As Sunday turned to Monday, the Shook Twins effectively dissolved time with their set at Shine Restaurant & Gathering Place. The show featured the up-and-coming locals, Ghost Dream, who kickstarted the music with a noteworthy set. Their eclectic sound of weaving cello accented with haunting vocals highlighted frontman Jeromy Smith’s timeless song writing.
Consisting of singer/songwriter Jeromy Smith, cellist and vocalist Sam Rae Sidwell, lead guitarist Holden Young, and bassist Adrian Engfer, the quartet has been earning praise around Boulder with their almost spiritual performances. Ghost Dream effectively warmed up the crowd for the much anticipated Shook Twins who took the stage to a packed house.
Popping the cork on their performance, The Shook Twins came out with a fizz of excitement for their last show on their Colorado tour. Going straight to work with hits “Window,” and “Rose,” the group enticed the crowd with likeable banter and farm jokes during song breaks. Even through a few technical hiccups, the group maintained their composure with their quirky yet captivating humor and wit that made the missteps an enjoyed debacle.

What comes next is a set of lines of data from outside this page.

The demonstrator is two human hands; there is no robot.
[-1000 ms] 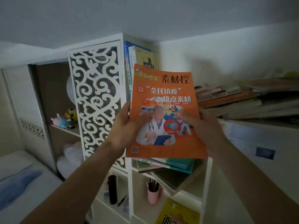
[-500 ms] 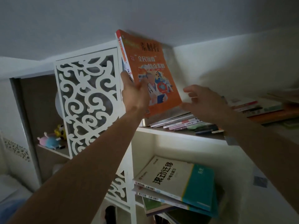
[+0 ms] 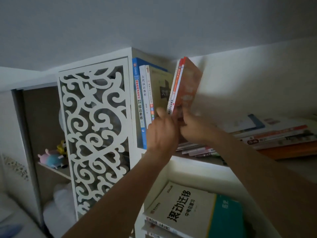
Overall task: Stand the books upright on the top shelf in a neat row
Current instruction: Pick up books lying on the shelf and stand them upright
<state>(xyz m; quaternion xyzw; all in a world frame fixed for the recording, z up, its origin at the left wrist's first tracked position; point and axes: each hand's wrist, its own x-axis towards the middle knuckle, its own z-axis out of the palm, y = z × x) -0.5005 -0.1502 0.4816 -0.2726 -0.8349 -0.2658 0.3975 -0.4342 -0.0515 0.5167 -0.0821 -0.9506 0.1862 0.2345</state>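
Note:
An orange book (image 3: 187,86) stands tilted to the right on the top shelf (image 3: 197,162), together with one or two thin books against its left face. My left hand (image 3: 161,129) and my right hand (image 3: 193,127) grip its lower end from either side. Left of it three books stand upright against the shelf's side wall: a blue one (image 3: 138,100), a white one (image 3: 145,97) and an olive one (image 3: 159,86). A gap separates them from the orange book. Several more books lie flat in a pile (image 3: 267,134) to the right on the same shelf.
A white fretwork panel (image 3: 96,127) forms the shelf unit's left side. Plush toys (image 3: 51,157) sit on a brown shelf further left. On the shelf below lies a stack topped by a grey and teal book (image 3: 193,210). The ceiling is close above the books.
The orange book has turned from showing its cover to spine-forward and come down onto the top shelf. My right hand, open half a second ago, now grips it beside my left.

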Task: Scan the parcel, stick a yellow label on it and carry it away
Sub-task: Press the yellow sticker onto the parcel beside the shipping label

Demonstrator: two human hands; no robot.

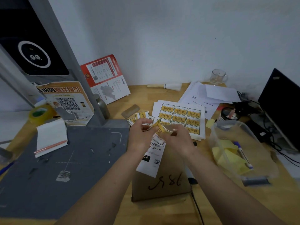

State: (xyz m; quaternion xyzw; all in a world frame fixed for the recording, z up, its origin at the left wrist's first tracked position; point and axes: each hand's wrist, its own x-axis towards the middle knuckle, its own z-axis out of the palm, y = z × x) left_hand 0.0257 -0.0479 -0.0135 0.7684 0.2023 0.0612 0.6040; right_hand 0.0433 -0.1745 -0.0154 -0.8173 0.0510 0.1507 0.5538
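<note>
Nearest the camera, a cardboard parcel lies on the wooden surface, beside the grey scanner base, its white shipping label facing up. Just above it, the left hand and right hand both pinch a curled yellow label, apparently peeling it from its backing. Beyond them lies the sheet of yellow labels. The labelling step seems underway; next, the freed label must be pressed flat onto the parcel.

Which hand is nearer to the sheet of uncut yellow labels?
Right. The right hand hovers against the sheet of yellow labels, overlapping its near corner; the left hand is further left, beside the loose cut labels. Both pinch one yellow label.
</note>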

The Shook Twins, hailing from Portland’s folk scene, have been performing since 2006. Starting out as a sisterly duo, Katelyn and Laurie Shook took on bassist Kyle Volkman and multi-instrumentalist Niko Daoussis.
“Laurie and I started out playing with just the two of us and we had the same strum, and all of our songs sounded the same, and all of our covers sounded the same, and we just weren’t that great,” Katelyn Shook said. “Then we started realizing we should really diversify. So we started learning more instruments just to make ourselves sound different. But then as we started adding more members, each of their unique qualities came in, and being able to feature their songs too just makes it such a wide array.”

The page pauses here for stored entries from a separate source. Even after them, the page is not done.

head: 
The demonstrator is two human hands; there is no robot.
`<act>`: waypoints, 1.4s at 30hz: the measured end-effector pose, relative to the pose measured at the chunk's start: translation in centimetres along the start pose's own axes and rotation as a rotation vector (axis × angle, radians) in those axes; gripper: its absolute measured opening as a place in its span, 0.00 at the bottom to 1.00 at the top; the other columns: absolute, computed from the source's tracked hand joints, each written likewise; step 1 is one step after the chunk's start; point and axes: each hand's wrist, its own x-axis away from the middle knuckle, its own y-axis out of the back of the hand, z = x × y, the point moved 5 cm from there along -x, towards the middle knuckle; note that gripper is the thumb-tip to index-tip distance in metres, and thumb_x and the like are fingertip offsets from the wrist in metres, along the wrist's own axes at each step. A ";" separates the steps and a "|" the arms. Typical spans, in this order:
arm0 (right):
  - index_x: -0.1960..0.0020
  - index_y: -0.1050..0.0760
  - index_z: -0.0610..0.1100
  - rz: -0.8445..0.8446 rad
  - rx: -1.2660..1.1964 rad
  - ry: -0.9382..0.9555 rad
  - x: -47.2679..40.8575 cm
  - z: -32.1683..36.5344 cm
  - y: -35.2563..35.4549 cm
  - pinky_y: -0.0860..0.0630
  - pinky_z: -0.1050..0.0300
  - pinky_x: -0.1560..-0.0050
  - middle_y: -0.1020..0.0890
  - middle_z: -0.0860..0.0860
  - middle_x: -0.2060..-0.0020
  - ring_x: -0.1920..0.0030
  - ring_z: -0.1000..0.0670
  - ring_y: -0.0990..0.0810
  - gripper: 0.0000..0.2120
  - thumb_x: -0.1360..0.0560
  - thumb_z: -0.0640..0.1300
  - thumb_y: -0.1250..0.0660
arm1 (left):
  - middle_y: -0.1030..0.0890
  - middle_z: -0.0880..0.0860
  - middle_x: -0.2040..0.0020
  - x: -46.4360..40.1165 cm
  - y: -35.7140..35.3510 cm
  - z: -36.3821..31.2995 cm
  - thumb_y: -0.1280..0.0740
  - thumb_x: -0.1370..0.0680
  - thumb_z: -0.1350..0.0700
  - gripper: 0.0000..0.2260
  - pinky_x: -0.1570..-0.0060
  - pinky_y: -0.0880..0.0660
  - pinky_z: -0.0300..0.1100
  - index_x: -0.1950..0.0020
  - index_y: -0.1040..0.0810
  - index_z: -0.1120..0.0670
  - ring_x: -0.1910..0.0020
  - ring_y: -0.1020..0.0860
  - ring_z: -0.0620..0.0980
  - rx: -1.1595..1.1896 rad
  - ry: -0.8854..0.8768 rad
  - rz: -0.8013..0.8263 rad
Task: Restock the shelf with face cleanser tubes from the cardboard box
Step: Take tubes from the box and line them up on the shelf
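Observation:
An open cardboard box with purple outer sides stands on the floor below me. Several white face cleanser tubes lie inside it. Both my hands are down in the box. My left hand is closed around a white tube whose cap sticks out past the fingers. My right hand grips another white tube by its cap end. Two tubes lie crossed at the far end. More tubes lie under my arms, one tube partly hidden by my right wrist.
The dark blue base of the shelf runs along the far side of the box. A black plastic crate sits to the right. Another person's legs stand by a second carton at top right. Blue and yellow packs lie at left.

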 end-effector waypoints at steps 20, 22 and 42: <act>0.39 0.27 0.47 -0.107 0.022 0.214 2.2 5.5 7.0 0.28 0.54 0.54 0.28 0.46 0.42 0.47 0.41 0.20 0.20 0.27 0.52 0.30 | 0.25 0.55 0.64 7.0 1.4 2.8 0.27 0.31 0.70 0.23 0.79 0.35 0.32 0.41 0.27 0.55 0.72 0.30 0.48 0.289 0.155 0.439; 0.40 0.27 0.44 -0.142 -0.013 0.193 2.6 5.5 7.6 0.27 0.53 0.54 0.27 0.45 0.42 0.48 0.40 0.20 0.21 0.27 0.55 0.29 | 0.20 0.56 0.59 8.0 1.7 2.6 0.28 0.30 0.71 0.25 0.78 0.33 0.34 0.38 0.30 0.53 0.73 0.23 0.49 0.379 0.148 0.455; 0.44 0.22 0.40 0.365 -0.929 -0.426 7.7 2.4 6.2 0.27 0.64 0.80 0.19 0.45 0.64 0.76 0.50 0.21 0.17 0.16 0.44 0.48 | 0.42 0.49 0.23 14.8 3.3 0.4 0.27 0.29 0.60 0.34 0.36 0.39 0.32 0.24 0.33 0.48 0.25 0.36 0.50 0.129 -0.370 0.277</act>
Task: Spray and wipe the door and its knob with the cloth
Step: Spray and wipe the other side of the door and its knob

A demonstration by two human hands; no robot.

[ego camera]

The quartet would later add singer/songwriter and violist Anna Tivel to the lineup, whose musical approach brings an element-like truth serum to the already expansive repertoire of The Shook Twins.
Hosting one of Daoussis original “Never Do,” the group laid into a ukulele driven piece centered on their string arrangements. “Yea that song was basically about me being alone in my house and being like ‘why don’t I just call somebody up and get it going,”” he said.
The Shook Twins biggest draw lies in their layering. Their large sonic palette coupled with each performer’s ability to layer instruments makes for an intriguing lineup and show.
“The looping stuff definitely started when we were a duo and trying to make it sound like it was more than just the two of us,” Laurie Shook said. “I was like, ‘why don’t I pound on the banjo, what if I beat box what I learned from these Mormon guys in high school, and what if I push a button and make it happen all the time?”
Utilizing the banjo as a bass drum in cohesion with taking drum sticks to guitars while tossing around a giant golden egg, The Shook Twins took their instruments beyond their design. “What I go for most of the time is what I like… I do feel like when I am making something that I can get behind and that I like, than I am usually doing the right thing,” Daoussis said. “It just feels good.”
“I am always trying to feel honest about what I am doing, and playing with you guys always feels like that to me,” Tivel said.
The Shook Twins finished with a double encore, praising the owners of Shine for hosting the nearly sold-out show and to Ghost Dream for opening the night in fantastic fashion.
After releasing their live “EP” recorded at The Triple Door in Seattle in November, The Shook Twins look to record their next album in April. The album is set for a fall 2013 release while they continue partnering with Ninkasi Brewing company for the “Beer is Love” campaign to promote their 2011 record “Window” on Vinyl.